Problem details →
Repeat exactly the lines running from the first line of the data to the line containing "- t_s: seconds", both ends included, and nothing else; drop the pictures.

[Entries taken from a collection]

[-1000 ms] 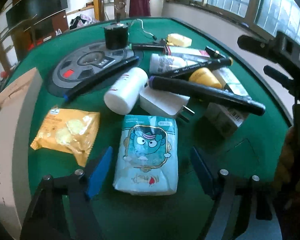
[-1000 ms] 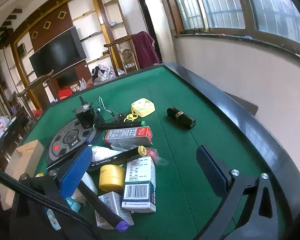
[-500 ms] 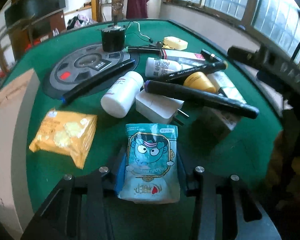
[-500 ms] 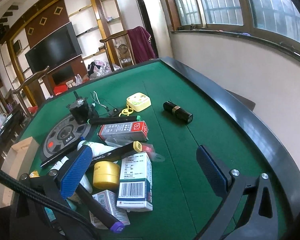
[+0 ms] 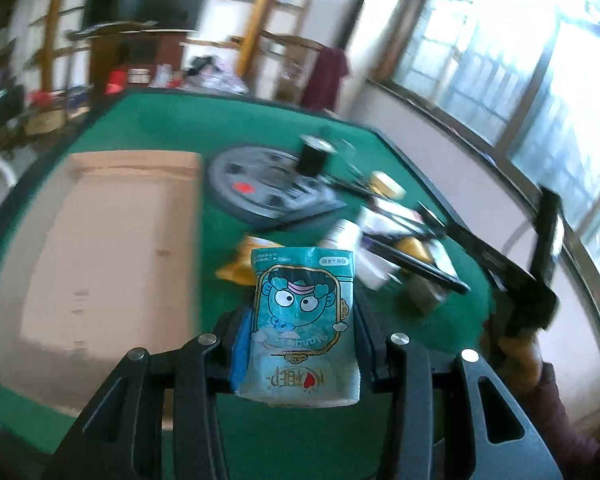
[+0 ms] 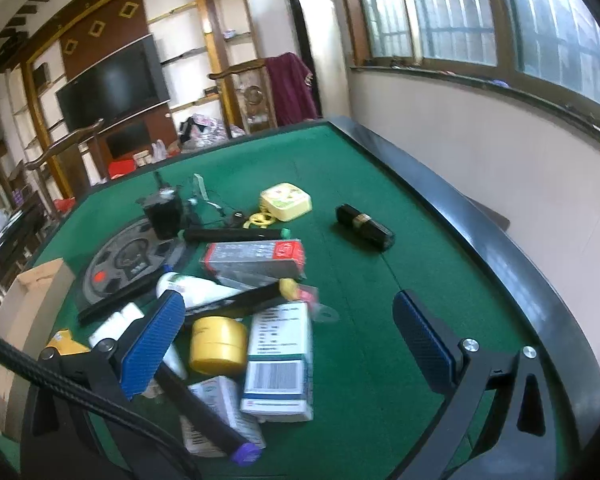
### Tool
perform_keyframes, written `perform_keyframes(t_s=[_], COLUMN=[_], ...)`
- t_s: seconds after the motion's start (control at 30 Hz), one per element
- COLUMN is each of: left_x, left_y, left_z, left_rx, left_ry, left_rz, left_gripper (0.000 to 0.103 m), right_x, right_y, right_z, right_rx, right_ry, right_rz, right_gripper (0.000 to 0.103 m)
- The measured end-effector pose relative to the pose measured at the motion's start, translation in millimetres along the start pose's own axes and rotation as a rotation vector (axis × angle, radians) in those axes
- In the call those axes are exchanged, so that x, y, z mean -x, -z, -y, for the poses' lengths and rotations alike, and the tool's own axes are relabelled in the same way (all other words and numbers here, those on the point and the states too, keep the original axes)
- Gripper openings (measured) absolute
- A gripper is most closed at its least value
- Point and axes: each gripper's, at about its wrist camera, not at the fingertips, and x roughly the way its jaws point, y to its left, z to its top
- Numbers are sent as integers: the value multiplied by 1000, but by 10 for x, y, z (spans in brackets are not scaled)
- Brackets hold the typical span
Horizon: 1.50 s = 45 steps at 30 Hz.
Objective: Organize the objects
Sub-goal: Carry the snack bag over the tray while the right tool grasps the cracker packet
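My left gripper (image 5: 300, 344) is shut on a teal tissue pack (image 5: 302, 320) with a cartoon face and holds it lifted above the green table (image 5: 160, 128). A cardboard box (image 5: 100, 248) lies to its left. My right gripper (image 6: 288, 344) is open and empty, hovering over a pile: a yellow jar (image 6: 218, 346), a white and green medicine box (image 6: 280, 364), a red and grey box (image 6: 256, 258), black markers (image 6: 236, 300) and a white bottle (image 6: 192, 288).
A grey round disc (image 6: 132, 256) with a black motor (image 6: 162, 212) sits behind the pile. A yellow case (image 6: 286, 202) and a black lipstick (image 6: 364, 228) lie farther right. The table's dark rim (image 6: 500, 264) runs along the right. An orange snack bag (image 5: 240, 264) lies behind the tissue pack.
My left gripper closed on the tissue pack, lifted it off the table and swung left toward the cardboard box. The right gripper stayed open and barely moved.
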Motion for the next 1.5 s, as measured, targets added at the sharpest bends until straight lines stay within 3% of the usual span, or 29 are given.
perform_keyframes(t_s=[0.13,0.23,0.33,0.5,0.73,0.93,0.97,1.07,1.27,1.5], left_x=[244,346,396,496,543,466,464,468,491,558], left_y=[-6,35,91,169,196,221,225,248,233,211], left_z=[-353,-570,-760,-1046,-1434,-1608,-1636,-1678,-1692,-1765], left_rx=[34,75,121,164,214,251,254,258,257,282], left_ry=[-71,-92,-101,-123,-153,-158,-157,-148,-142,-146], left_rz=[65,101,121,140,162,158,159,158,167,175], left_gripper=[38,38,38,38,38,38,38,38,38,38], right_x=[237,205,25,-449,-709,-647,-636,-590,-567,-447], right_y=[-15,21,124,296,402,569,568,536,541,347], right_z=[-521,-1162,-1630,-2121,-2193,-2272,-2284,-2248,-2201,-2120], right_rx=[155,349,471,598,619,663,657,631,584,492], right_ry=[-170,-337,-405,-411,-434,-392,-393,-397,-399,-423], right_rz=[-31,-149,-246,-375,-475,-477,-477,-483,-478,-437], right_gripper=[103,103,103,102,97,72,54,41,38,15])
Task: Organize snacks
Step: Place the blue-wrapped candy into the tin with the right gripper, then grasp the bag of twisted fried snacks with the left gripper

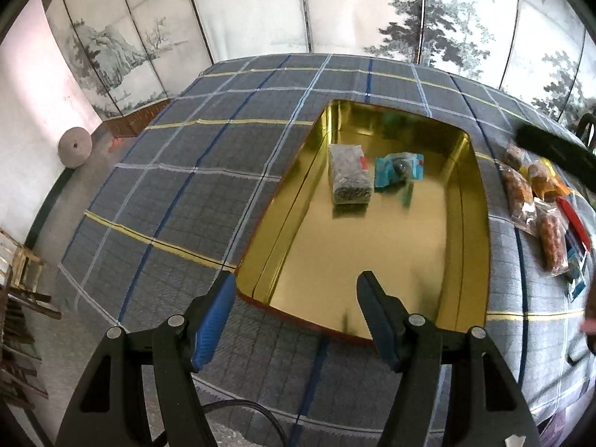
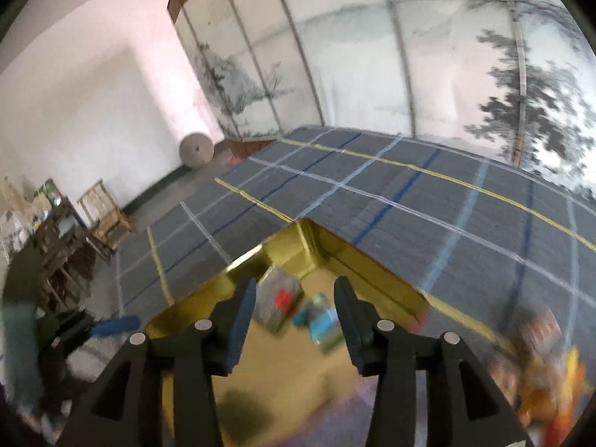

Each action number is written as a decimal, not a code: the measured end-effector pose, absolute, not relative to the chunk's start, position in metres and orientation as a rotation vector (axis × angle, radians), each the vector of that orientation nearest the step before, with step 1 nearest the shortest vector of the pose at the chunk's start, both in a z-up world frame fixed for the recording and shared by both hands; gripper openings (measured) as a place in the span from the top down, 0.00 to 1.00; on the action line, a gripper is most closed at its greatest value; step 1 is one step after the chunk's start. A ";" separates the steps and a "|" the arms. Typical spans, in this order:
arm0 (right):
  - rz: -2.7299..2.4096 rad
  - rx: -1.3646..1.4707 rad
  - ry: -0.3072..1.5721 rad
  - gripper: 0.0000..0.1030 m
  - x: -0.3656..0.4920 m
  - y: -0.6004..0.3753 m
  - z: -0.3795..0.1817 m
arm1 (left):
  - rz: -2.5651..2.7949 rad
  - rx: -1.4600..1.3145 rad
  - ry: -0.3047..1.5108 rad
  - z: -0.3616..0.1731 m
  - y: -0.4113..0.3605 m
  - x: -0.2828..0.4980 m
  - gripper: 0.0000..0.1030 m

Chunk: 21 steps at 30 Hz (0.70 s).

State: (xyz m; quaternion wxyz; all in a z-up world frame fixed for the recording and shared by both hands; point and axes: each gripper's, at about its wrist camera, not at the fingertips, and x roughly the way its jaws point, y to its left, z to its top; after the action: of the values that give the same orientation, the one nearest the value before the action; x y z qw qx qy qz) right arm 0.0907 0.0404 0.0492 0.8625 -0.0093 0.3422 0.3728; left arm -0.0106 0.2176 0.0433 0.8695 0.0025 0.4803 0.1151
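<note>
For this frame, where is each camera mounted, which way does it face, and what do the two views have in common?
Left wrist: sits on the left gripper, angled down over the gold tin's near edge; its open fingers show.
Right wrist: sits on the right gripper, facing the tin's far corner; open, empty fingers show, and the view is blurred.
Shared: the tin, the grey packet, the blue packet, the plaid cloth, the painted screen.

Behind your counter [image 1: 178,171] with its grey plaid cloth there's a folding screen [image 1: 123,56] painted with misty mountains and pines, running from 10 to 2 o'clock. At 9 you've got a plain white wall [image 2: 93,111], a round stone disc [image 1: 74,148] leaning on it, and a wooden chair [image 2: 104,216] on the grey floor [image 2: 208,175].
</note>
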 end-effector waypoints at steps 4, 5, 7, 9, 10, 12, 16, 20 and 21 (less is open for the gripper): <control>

Reply to the task →
[-1000 ms] 
[-1000 ms] 
[-500 ms] 
[-500 ms] 
[+0 ms] 
[+0 ms] 
### Tool
perform_keyframes, written `perform_keyframes(t_s=[_], COLUMN=[_], ...)`
- t_s: seconds after the motion's start (control at 30 Hz), one per element

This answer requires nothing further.